Et voici un autre problème : le Premier ministre António Costa a peut-être déclaré que le gouvernement prévoyait d’augmenter les salaires minimums nationaux à 705 € (une somme sur laquelle beaucoup de gens auront du mal à survivre de mois en mois), mais les confédérations d’entreprises mettent en garde encore faut-il que cela soit « discuté ».

Les représentants du tourisme, de l’agriculture, du commerce et de l’industrie veulent comprendre comment le gouvernement est arrivé à ce chiffre et comment il s’attend à ce que les entreprises puissent se permettre les augmentations.

Les confédérations exigent également que les promesses faites en échange des précédentes augmentations du salaire minimum national soient honorées.

Il s’agit notamment de l’engagement du gouvernement à « actualiser les prix des marchés publics » (afin que les employeurs puissent eux aussi s’attendre à une augmentation des recettes).

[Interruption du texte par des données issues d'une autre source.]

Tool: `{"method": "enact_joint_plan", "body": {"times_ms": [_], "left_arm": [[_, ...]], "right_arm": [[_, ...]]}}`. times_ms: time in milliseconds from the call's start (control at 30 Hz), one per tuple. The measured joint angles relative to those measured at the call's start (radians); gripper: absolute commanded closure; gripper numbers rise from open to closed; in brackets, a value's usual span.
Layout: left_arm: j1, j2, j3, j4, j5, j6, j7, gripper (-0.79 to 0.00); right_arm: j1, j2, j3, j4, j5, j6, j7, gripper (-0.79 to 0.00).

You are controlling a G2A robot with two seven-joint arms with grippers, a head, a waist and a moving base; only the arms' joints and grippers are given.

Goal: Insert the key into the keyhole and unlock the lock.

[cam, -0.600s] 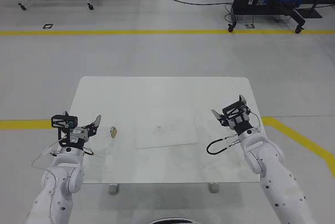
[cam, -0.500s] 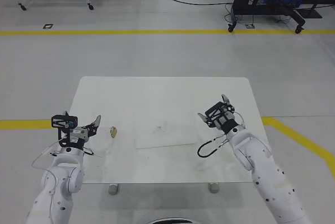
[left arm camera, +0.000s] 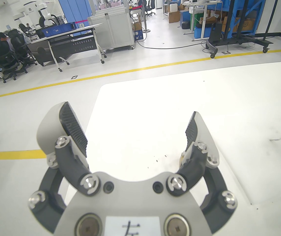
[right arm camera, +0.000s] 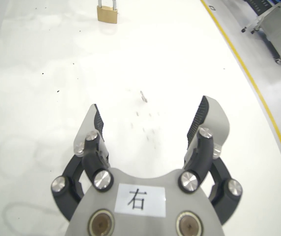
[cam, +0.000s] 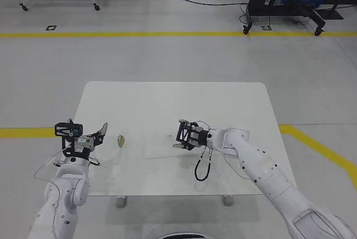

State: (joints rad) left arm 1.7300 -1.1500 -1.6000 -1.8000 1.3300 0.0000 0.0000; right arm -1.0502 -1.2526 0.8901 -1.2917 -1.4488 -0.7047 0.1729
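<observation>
Just ahead of the right end effector [right arm camera: 149,102] lies the key [right arm camera: 143,96].

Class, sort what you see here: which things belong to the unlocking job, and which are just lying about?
Belong: brass padlock; small key; right gripper, open; left gripper, open.
Lying about: scuff marks on the white table; yellow floor tape; wheeled stand beyond the table.

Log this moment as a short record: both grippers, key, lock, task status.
left gripper: open, empty, at the table edge
right gripper: open, empty, over mid-table
key: small, lying on the table just ahead of the right gripper
lock: brass, shackle shut, on the table beside the left gripper, not touching it
status: key not yet picked up
</observation>
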Motion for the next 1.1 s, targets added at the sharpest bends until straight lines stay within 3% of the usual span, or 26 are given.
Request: {"method": "enact_joint_plan", "body": {"times_ms": [33, 67, 167, 367, 533, 600, 667, 867, 1100], "left_arm": [[0.000, 0.000, 0.000, 0.000, 0.000, 0.000, 0.000, -0.785], [0.000, 0.000, 0.000, 0.000, 0.000, 0.000, 0.000, -0.785], [0.000, 0.000, 0.000, 0.000, 0.000, 0.000, 0.000, -0.785], [0.000, 0.000, 0.000, 0.000, 0.000, 0.000, 0.000, -0.785], [0.000, 0.000, 0.000, 0.000, 0.000, 0.000, 0.000, -0.785], [0.000, 0.000, 0.000, 0.000, 0.000, 0.000, 0.000, -0.785], [0.000, 0.000, 0.000, 0.000, 0.000, 0.000, 0.000, -0.785], [0.000, 0.000, 0.000, 0.000, 0.000, 0.000, 0.000, -0.785], [0.000, 0.000, 0.000, 0.000, 0.000, 0.000, 0.000, -0.785]], "right_arm": [[0.023, -0.008, -0.017, 0.029, 0.009, -0.002, 0.003, -0.459], [0.051, -0.019, -0.040, 0.067, 0.019, -0.004, 0.010, -0.391], [0.115, -0.046, -0.097, 0.150, 0.026, -0.002, 0.036, -0.329], [0.212, -0.100, -0.187, 0.288, 0.048, 0.022, 0.056, -0.351], [0.259, -0.134, -0.236, 0.358, 0.049, 0.027, 0.045, -0.289], [0.274, -0.147, -0.256, 0.384, 0.047, 0.021, 0.041, -0.209], [0.286, -0.159, -0.270, 0.412, 0.056, 0.006, 0.033, 0.000], [0.312, -0.171, -0.269, 0.463, 0.067, -0.013, -0.025, 0.000], [0.279, -0.135, -0.215, 0.387, 0.002, 0.031, -0.084, 0.000]]}}
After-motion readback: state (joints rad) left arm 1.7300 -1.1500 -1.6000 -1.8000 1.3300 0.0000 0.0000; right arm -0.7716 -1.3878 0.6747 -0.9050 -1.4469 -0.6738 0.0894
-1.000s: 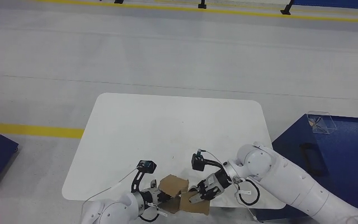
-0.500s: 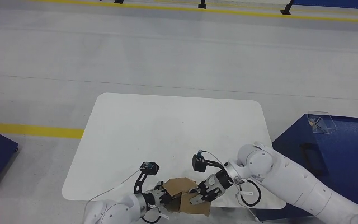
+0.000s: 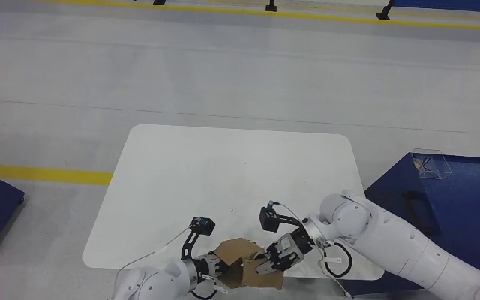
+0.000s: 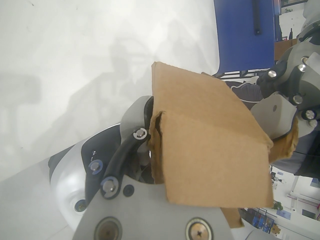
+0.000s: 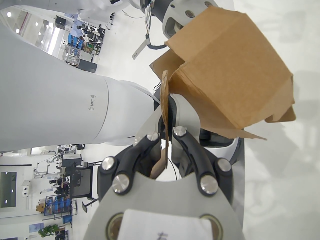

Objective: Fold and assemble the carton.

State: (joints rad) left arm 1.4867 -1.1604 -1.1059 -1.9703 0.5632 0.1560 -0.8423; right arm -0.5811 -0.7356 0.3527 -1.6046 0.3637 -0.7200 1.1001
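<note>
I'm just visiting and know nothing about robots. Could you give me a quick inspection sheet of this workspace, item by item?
Surface: white rounded table, bare apart from the job.
Job's things: brown cardboard carton, partly folded with its flaps loose, at the table's near edge.
Clutter: nothing seen.
Grippers: left gripper pinches one carton edge; right gripper pinches a flap on the opposite side.
Cables: thin pale wire by the left wrist; dark cable loop by the right wrist.
Surroundings: grey floor with a yellow floor line; blue cabinet carrying a clear plastic box.
</note>
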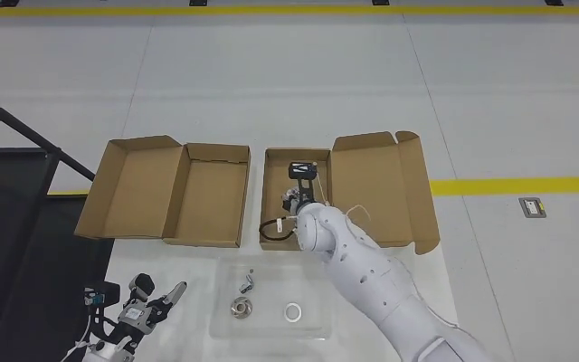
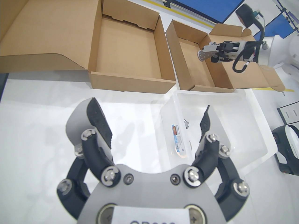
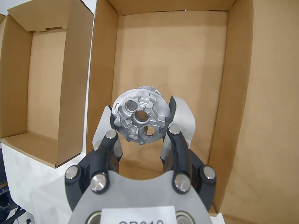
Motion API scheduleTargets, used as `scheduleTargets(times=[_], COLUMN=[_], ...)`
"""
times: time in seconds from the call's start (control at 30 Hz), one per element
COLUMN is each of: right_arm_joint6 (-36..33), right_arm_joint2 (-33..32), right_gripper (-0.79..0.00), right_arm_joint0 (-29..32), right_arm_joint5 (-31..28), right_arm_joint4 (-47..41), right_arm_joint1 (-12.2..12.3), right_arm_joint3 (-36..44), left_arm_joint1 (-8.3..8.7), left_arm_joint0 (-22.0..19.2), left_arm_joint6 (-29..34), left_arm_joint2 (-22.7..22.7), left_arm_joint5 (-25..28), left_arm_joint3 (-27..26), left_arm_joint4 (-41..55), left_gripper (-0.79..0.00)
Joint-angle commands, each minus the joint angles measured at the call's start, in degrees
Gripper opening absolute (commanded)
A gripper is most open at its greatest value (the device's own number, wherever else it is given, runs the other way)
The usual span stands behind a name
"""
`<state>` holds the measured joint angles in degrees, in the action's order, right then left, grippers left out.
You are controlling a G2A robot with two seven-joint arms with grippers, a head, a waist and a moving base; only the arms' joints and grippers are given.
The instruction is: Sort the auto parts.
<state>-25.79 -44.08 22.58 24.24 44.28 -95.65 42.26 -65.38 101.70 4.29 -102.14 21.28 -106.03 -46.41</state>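
Note:
My right gripper is shut on a round grey metal hub with holes and raised ribs, held above the floor of the right cardboard box. From above, that gripper hangs over the same box. The left cardboard box has nothing in it. A clear plastic tray at the front holds a small metal bracket, a grey metal disc and a white ring. My left gripper stands open over the white table beside the tray.
Both boxes have their lids folded flat outward. A black frame stands at the table's left. White table surface lies between the left gripper and the boxes.

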Motion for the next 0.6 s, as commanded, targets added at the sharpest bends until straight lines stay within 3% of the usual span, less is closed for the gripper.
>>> scheduleTargets(times=[0.0,0.23,0.57], right_arm_joint6=[0.49,2.36,4.18], right_arm_joint2=[0.91,2.08,1.72], right_gripper=[-0.785,-0.785,-0.785], right_arm_joint0=[-1.62,-6.29,-9.51], right_arm_joint5=[-0.14,-1.6,-4.3], right_arm_joint4=[-0.75,-3.83,-6.8], right_arm_joint1=[-1.2,-4.88,-8.19], right_arm_joint3=[-3.88,-14.8,-25.43], left_arm_joint1=[0.0,0.0,0.0], left_arm_joint0=[0.0,0.0,0.0], left_arm_joint6=[0.0,0.0,0.0], left_arm_joint2=[0.0,0.0,0.0], left_arm_joint5=[0.0,0.0,0.0], left_arm_joint3=[0.0,0.0,0.0], left_arm_joint4=[0.0,0.0,0.0], left_gripper=[0.0,0.0,0.0])
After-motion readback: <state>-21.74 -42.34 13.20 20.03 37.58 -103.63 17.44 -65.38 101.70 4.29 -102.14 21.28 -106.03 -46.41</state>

Cet engagement a été pris en 2020 et, à l’approche de 2022, rien n’a avancé.

En d’autres termes, oui, le pays est « retenu », en partie, par une pénurie de main-d’œuvre – mais toute personne désireuse de gagner sa vie peut aspirer à un emploi qui lui permet réellement de joindre les deux bouts.

Comme l’a expliqué plus tôt cette année l’étude « La pauvreté au Portugal », promue par la Fondation Francisco Manuel dos Santos, un citoyen portugais sur cinq est en danger. « Et la majorité de ces personnes ne sont pas pauvres parce qu’elles n’ont pas d’emploi, ou parce qu’elles dépendent du soutien de l’État pour réduire (l’impact) de l’absence de salaire », écrit l’Observador. « Ils sont en situation de pauvreté parce qu’ils gagnent de bas salaires ou ont des emplois précaires ».

Pour tous les plans AHP de « flux d’importation de main-d’œuvre », il faut se rappeler que les hôtels ont désespérément besoin de personnel au printemps et en été. En hiver, ils licencient invariablement les gens.

Cela aussi pourrait être décrit comme « un frein à la reprise » – peut-être pas pour le pays, mais pour les individus concernés.